I'm not worried about trauma to the dog. I'm worried about trauma to the groomer, LOL. I CANNOT afford to be sued if my dog chomps on the groomer. 

Note -- he's not as bad as this makes him sound. He's a GREAT guard dog and general farm dog, and he's earned his place. He's not a "pet" -- he's a working boy whose job in life has been to chase off predators. He's never broken the skin or left a bruise on anyone, but he does get snappy and snarly if he's afraid or he's hurting. I have always assumed with him that if he was ever given a chance and sufficient provocation, he WOULD bite hard, due to his behavior. 

My other option would be to have a vet sedate and groom him, but that would be much more expensive.

Option #3 is to suck it up, take an extra muscle relaxer, and do it myself, then spend the rest of the day in bed ...
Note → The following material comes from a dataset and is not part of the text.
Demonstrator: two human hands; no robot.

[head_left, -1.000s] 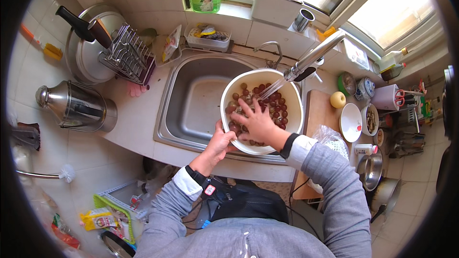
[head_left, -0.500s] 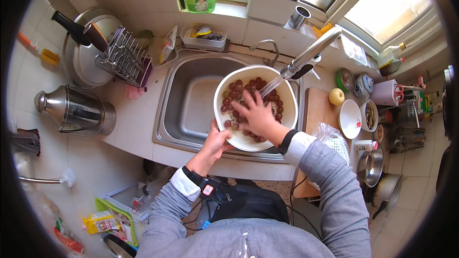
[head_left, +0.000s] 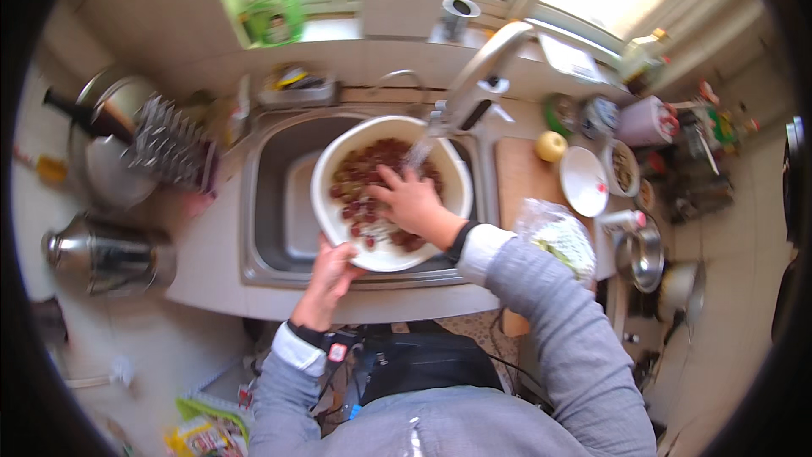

(I can groom ALL my other animals and do anything needed. I have cats who will lay in my lap and purr when I clip their claws. Oliver is just is a pill to work with as far as grooming goes. He acts like I'm killing him if I tug on his hair in the slightest.)


----------



## maggiemom (Feb 19, 2007)

I understand your plight .I have found that my furry children (much like my human ones) behave better for others than they do for me . They will act as though I was ripping their nails out by the roots when I attempt to trim them and yet when I have them at the vet they all but hold out their paws as if to say" would you please trim theses nails for me -SHE won't !" So having said that the young groomer may very well be able to groom your old boy-I can groom my friends dogs easier than my own .Take the muzzle with you so it's available should she need it and even hang around for a while if it's ok with her. I adopted an adult GSD in Dec and I finally had some success trimming her nails yesterday -only took 1hr ! Only have 5 nails left to do too ! Should have seen the two of us in the bathtub together for her first bath-took a bit of convincing to get her in there to say the least -lol I did get out of the tub before the actual washing started 
Anyway hope this helps some
Aileen


----------



## Marleydexlola (May 24, 2012)

I would try and find a different groomer if it was me... There are plenty out there that "can calm any dog" but who knows? And it's not worth getting sued!
Find a groomer that is comfortable with him having a muzzle on and has experience with unruly dogs...
I used to train/daycare/boarding etc and (at least in my experience) groomers can either be great and go with te flow of your dog and take precautions as necessary, or you can get the groomer that deals primarily with spoiled lap dogs and will go pale at the sight of a big aggressive (at least looking) dog...
Don't break your back, just fin someone your comfortable with

Best of luck


----------



## Marleydexlola (May 24, 2012)

I would try and find a different groomer if it was me... There are plenty out there that "can calm any dog" but who knows? And it's not worth getting sued!
Find a groomer that is comfortable with him having a muzzle on and has experience with unruly dogs...
I used to train/daycare/boarding etc and (at least in my experience) groomers can either be great and go with te flow of your dog and take precautions as necessary, or you can get the groomer that deals primarily with spoiled lap dogs and will go pale at the sight of a big aggressive (at least looking) dog...
Don't break your back, just fin someone your comfortable with

Best of luck


----------



## secuono (Sep 28, 2011)

Find a groomer who will groom him with a muzzle. 
Vets sometimes have groomers and they usually aren't AR types who think a muzzle is 'bad' or 'wrong'. If he is freaking out and just nuts, then find a vet w/groomer and ask for the dog to be sedated first.


----------



## Allen15 (Apr 18, 2013)

Dogs feed off of the anxiety and emotions of those around them, so if ANY groomer is not comfortable working with your dog, they're probably the WRONG groomer for that dog...


----------



## Cygnet (Sep 13, 2004)

He's worse for others than he is for me. 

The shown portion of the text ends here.